PROBLEM: The answer should be an exact copy of the lines from the one with "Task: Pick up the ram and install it" through the end of the listing below, with no other lines.

SOURCE MATERIAL:
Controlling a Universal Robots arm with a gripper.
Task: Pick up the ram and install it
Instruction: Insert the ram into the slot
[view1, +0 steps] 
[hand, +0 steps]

TASK SOLUTION:
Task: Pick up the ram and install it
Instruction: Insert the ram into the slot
[view1, +0 steps] 
[hand, +0 steps]

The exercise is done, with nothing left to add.